Exercise >> If a line in the data below includes the string "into", please return a copy of it.

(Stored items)
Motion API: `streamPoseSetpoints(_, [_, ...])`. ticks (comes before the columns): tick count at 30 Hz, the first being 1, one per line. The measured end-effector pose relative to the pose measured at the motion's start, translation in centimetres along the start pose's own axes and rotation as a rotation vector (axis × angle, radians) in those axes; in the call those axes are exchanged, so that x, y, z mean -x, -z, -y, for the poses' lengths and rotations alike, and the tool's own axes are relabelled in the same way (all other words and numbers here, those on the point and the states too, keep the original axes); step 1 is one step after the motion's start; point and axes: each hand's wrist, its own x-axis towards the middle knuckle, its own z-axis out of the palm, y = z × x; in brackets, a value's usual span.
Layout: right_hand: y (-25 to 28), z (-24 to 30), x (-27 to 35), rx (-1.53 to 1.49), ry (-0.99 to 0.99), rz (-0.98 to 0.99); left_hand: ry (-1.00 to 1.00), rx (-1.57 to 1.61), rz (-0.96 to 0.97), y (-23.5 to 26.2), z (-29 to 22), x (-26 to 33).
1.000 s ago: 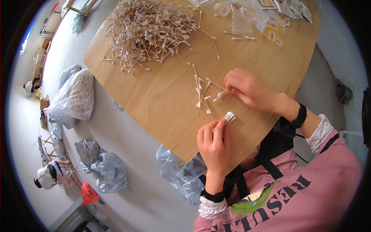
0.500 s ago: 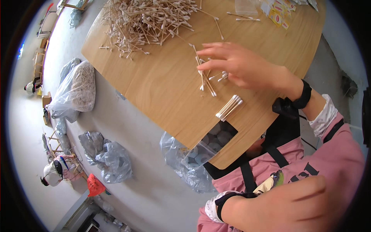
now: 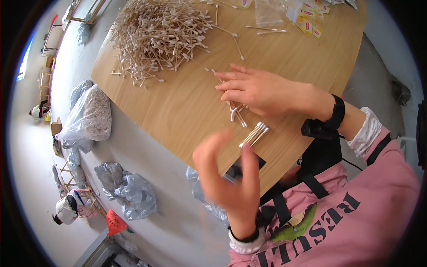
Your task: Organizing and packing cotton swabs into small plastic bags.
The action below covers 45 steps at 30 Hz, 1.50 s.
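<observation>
My right hand (image 3: 271,91) lies palm down over a small group of loose cotton swabs (image 3: 240,118), fingers stretched and apart. It touches or hovers just above them; I cannot tell which. A neat row of cotton swabs (image 3: 254,135) lies side by side near the table's edge. My left hand (image 3: 229,182), smeared by motion, is raised at that edge. Its thumb and fingers are spread wide, the thumb tip close to the row, with nothing between them. A large heap of cotton swabs (image 3: 155,38) covers the table's far left part.
Beyond my right hand are stray swabs (image 3: 238,46), a clear plastic bag (image 3: 268,13) and yellow-and-white packets (image 3: 307,20). A dark opening (image 3: 258,163) shows at the table edge behind my left hand. Filled plastic bags (image 3: 97,109) sit on the floor; another person (image 3: 66,209) works at far left.
My left hand has moved from near my chest to the table edge beside the swab row, its fingers opening wide. My right hand has shifted slightly nearer, over the loose swabs. The view has tilted slightly.
</observation>
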Motion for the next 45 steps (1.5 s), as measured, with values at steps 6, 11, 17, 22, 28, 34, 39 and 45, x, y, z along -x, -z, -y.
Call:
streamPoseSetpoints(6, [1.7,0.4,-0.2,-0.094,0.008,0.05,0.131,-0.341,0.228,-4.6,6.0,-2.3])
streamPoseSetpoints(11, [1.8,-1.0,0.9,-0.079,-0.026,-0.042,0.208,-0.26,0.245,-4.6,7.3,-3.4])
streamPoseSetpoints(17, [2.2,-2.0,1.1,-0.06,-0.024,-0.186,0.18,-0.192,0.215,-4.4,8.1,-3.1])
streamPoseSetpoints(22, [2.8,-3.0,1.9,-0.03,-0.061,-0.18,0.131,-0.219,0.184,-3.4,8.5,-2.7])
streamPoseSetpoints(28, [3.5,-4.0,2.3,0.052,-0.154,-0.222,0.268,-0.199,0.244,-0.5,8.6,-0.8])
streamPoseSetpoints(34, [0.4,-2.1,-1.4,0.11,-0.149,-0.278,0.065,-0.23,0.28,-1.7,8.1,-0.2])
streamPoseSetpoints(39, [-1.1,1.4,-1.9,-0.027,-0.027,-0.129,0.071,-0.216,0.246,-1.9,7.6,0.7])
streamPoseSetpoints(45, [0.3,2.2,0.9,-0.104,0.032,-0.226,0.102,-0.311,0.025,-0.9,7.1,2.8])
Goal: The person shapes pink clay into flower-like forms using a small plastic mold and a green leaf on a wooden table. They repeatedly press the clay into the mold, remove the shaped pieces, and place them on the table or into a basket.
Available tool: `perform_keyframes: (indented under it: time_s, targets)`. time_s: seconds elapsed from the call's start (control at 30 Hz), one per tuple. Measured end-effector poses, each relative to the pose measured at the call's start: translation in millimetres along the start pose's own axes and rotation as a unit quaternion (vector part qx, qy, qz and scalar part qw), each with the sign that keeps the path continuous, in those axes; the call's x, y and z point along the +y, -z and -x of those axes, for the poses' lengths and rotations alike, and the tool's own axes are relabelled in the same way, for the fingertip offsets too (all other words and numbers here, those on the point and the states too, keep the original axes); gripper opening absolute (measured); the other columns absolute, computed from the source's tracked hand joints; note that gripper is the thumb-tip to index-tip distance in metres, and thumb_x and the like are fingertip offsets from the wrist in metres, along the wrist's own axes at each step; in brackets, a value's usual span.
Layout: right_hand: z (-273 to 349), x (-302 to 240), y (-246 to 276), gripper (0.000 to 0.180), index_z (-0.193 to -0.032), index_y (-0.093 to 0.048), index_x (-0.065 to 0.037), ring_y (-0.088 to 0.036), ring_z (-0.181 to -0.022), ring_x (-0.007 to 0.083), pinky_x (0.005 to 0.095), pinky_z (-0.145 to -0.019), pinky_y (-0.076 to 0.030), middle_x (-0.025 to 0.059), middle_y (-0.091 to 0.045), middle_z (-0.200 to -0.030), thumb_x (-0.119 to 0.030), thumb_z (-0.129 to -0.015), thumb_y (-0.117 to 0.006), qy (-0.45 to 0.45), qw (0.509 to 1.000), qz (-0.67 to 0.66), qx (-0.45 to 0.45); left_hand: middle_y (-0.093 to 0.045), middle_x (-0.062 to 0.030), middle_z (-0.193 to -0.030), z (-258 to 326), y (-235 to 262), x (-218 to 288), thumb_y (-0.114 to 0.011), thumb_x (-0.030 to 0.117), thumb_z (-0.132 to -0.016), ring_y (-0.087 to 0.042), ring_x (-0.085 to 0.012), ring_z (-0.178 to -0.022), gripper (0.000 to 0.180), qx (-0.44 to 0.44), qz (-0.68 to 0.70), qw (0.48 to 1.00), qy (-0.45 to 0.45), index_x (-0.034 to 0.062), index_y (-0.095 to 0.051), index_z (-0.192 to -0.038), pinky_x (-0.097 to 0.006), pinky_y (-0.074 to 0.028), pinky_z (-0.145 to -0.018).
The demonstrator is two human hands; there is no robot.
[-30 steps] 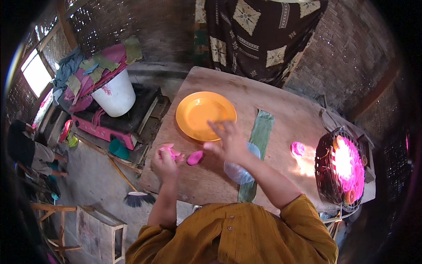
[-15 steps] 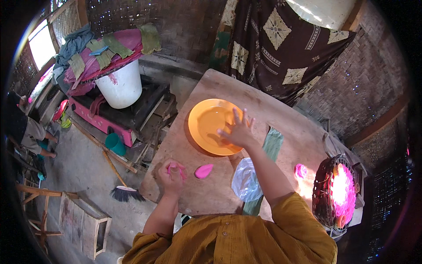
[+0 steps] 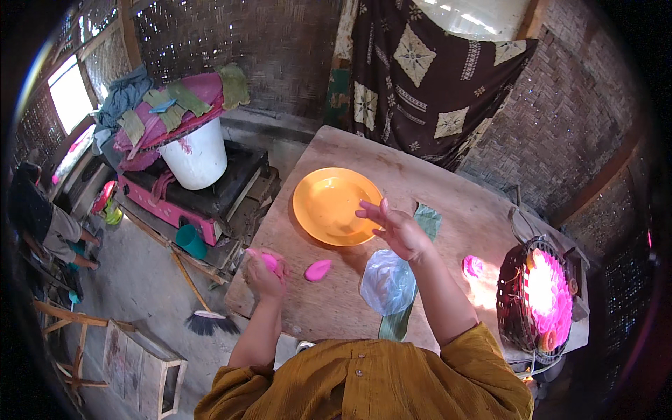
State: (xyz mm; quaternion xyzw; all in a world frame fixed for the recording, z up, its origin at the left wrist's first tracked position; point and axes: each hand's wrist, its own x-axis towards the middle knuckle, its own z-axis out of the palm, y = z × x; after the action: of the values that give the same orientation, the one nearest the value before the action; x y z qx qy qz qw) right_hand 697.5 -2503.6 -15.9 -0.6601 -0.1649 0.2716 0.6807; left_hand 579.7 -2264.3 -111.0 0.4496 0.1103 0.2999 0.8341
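My left hand is closed around a small pink lump above the table's left front edge. To its right, a smooth pink leaf-shaped piece lies on the wooden table. My right hand is open, fingers spread and holding nothing, just beyond the right rim of an orange plate. The plate looks wet and shiny inside. A clear plastic sheet or bag lies below that hand, partly over a long green leaf strip. The right forearm hides part of the table behind it.
On the right, a dark woven basket holds bright pink pieces; a pink round piece sits beside it. At left stand a pink stove with a white bucket, a teal cup and a broom. Another person is far left.
My right hand has lifted off the plate and moved right and toward me. The left hand has turned slightly, showing more of the pink lump. The view has shifted a little.
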Motion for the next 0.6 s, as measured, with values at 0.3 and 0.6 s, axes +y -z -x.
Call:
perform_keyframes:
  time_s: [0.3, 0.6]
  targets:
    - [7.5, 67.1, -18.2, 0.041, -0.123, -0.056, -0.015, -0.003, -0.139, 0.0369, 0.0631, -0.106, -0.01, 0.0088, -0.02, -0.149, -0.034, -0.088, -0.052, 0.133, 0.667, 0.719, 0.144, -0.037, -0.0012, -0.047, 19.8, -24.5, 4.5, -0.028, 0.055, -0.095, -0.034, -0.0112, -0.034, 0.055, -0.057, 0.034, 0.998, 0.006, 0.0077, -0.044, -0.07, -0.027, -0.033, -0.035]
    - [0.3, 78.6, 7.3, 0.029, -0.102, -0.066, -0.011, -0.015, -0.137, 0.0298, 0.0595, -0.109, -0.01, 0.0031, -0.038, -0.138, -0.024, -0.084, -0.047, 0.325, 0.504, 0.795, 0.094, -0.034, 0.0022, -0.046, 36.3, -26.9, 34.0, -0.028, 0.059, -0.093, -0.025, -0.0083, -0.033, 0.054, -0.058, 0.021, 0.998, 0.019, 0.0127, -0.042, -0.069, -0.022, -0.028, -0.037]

Solution to the exercise >>
Your task: Organizing and packing cotton swabs into small plastic bags.
Goal: The person shapes pink clay into flower-like forms using a small plastic mold and a green leaf on a wooden table. They repeatedly press the clay into the mold, remove the shaped pieces, and place them on the table or into a basket.

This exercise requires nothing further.